Les épices, les piments, les poivres
Alors, quelle est la touche personnelle de Stéphane en cuisine ? « Les épices, pour commencer, les piments, plutôt doux, les poivres. » J’approuve et lui confie que ses gambas marinées à l’asiatique (curry, curcuma, poivres) sont un bonheur avant, pendant et après, lorsque la bouche reste tiède et légèrement engourdie. Cela lui vient de sa passion partagée avec Nicolas pour la Martinique, où ils vont se ressourcer une fois par an et qui a inspiré le nom du restaurant : Le Colibri. Mais les autres connotations du Colibri ne les embarrassent pas : ils ont une démarche écocitoyenne pour le tri, le compost, l’approvisionnement local.
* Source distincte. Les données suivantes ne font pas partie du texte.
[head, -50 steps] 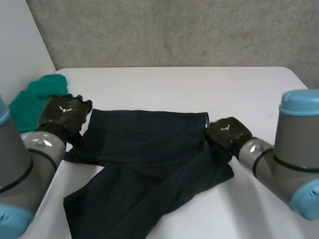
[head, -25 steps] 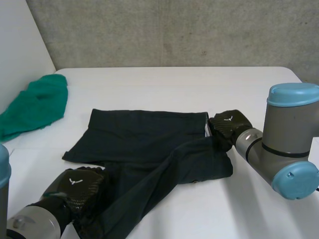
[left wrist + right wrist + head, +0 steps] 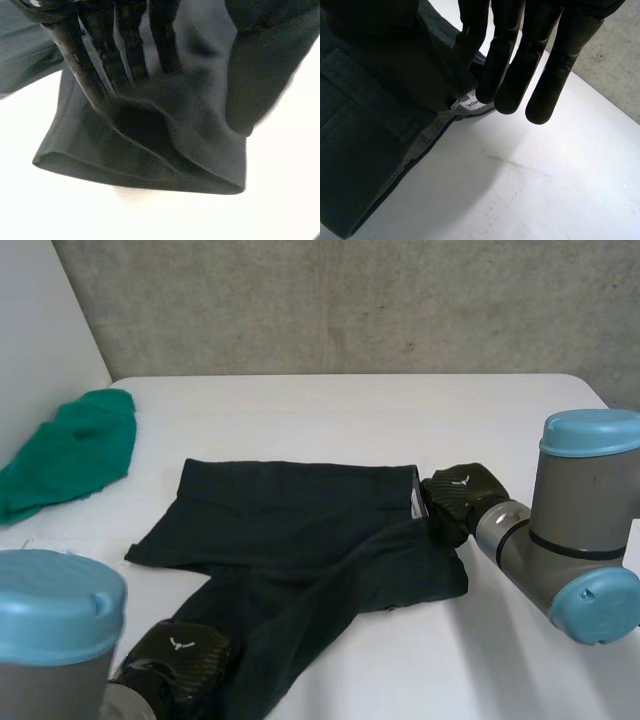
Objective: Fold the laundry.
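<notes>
A dark garment (image 3: 300, 530) lies spread on the white table (image 3: 350, 410), waistband on the far side, one leg running toward the near left. My left hand (image 3: 178, 660) is at the near end of that leg. In the left wrist view its fingers (image 3: 125, 45) dig into the hem (image 3: 150, 155) and the thumb (image 3: 255, 75) lies on it, with cloth bunched between them. My right hand (image 3: 458, 495) is at the waistband's right corner. In its wrist view the thumb (image 3: 375, 30) and fingers (image 3: 540, 65) pinch the waistband (image 3: 365, 150) by a white label (image 3: 470, 103).
A green cloth (image 3: 75, 450) lies crumpled at the table's far left edge. Bare table stretches beyond the waistband and to the right of my right hand. A grey wall stands behind the table.
My left hand left the waistband's left corner, which now lies flat, and came down to the near leg end, where its fingers have closed in on the hem. The right hand has hardly moved.
</notes>
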Motion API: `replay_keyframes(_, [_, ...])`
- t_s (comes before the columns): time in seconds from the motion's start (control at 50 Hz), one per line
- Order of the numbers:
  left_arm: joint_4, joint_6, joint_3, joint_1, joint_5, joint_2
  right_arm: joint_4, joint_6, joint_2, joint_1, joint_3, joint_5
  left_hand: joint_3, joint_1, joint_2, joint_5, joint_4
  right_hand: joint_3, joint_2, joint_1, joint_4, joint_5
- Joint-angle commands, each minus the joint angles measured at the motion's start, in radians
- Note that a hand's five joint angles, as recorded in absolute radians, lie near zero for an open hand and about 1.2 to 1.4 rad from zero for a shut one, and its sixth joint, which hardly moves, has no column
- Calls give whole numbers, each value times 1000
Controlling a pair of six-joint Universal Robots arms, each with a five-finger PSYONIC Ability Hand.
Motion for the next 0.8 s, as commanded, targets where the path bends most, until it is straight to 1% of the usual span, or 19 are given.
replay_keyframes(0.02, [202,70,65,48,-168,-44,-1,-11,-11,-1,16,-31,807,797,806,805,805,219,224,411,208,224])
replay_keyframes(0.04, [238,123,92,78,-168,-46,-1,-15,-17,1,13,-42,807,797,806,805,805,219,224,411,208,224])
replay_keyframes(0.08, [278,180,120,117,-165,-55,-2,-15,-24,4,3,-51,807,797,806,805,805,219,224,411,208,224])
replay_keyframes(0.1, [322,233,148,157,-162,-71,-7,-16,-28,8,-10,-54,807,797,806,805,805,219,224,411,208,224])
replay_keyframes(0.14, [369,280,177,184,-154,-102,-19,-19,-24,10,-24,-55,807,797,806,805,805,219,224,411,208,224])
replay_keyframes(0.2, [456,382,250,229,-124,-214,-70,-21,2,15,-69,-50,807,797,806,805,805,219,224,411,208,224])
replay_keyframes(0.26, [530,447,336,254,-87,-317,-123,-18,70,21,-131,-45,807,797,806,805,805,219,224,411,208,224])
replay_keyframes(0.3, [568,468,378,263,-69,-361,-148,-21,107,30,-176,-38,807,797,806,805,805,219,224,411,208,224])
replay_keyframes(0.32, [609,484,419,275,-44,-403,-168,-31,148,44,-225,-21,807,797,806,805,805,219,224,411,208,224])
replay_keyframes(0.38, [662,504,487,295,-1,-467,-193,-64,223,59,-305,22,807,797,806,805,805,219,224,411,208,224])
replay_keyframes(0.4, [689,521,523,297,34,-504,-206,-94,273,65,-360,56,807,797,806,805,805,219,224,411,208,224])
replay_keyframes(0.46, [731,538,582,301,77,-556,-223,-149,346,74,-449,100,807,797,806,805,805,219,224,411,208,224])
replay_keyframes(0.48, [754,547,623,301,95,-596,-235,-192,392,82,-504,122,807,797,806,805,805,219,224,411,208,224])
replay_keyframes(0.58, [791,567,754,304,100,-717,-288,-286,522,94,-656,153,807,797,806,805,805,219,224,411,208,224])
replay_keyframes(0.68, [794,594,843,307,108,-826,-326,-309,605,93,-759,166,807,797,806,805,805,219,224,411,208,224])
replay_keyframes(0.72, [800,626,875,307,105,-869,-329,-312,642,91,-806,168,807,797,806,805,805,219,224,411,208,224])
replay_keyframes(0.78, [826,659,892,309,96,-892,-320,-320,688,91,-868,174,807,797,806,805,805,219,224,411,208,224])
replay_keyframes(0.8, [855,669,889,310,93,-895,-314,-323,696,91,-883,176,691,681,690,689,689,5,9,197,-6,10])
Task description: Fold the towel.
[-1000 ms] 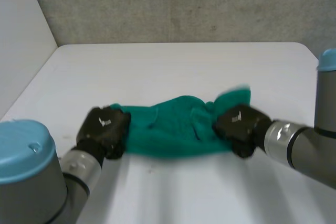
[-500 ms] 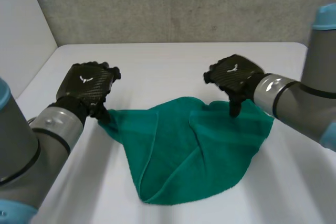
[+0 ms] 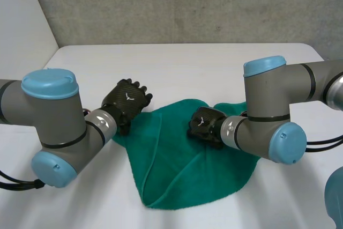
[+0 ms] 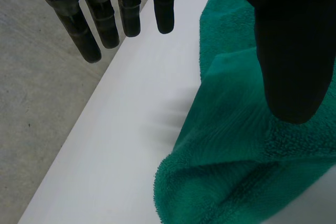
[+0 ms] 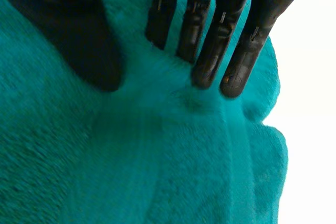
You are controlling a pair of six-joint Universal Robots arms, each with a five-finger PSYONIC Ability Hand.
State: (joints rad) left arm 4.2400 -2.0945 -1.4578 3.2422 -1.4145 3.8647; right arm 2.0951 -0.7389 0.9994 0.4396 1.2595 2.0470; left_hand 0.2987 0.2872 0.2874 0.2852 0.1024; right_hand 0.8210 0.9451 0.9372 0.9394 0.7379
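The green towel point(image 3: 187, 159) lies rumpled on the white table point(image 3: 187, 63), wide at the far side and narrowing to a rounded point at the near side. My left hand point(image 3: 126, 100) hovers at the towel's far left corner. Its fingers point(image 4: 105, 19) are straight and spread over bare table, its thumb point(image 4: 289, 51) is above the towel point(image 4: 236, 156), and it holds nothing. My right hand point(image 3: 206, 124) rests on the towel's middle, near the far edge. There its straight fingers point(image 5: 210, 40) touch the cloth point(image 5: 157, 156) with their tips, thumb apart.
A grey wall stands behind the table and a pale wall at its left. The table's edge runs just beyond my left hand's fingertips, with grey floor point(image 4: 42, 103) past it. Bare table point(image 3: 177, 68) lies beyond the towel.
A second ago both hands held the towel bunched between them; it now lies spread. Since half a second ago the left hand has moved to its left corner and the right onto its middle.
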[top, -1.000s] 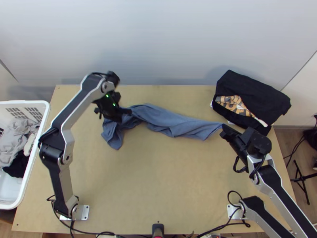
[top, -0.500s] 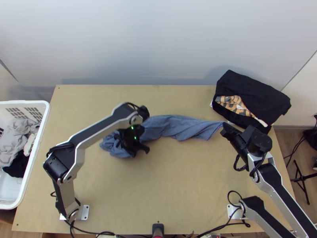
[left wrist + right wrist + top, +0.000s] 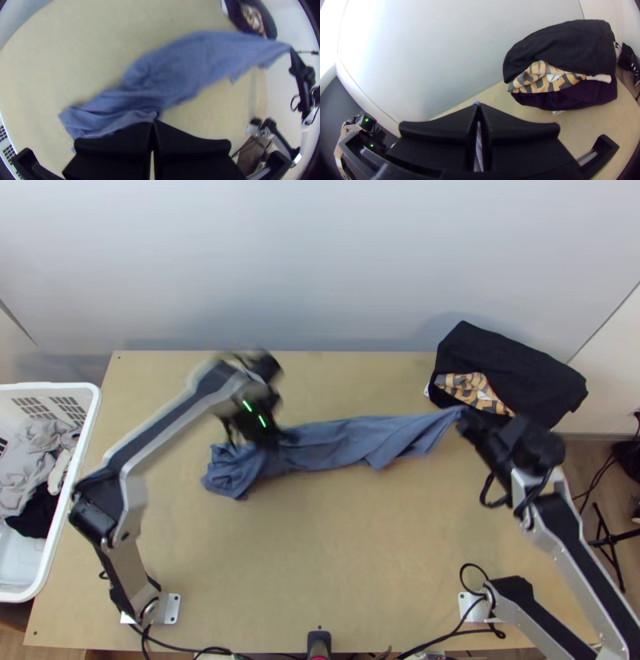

Stéphane aime aussi cuisiner les plats familiaux que l’on retrouve dans la formule des « cocottes ». Il me recommande d’ailleurs son Parmentier de canard sur lequel j’avais hésité. « Oui, mais le confit de canard est émietté et cuit dans la purée avec de l’orange et du vinaigre de Xérès. Et j’ai remplacé les pommes de terres par des patates douces. Tiens, vous m’y faites penser, on a oublié de le noter sur la carte. » Et puis la choucroute de la mer, le poulet thaï, les joues de porc farcies… Et le gigot de 7 heures, qui fond dans la bouche ! Le sourire de Stéphane s’est élargi. Est-ce sa maman, venue aujourd’hui donner un coup de main en cuisine, qui lui a transmis le savoir-faire de ces plats traditionnels ? J’ai oublié de le leur demander. Ils sont originaires de Fougères.
Nicolas, lui, est briéron. Les traces de sa famille remontent jusqu’en 1750. Dans ce restaurant, ils investissent tous les deux une expérience ancrée dans la tradition, mais tournée vers l’efficacité autant que vers la création. J’aurais dû aussi demander quelles sont les astuces pour réduire à ce point l’attente entre les plats et même au moment de régler. Il y juste un problème qui leur résiste : le public d’ici n’aime pas le sucré-salé. Rien à faire, ça résiste. Si vous avez des idées sur la question, passez donc les voir et discuter le bout de gras (foie ?) avec eux !
Cela fait envie ! Nous irons avec des amis.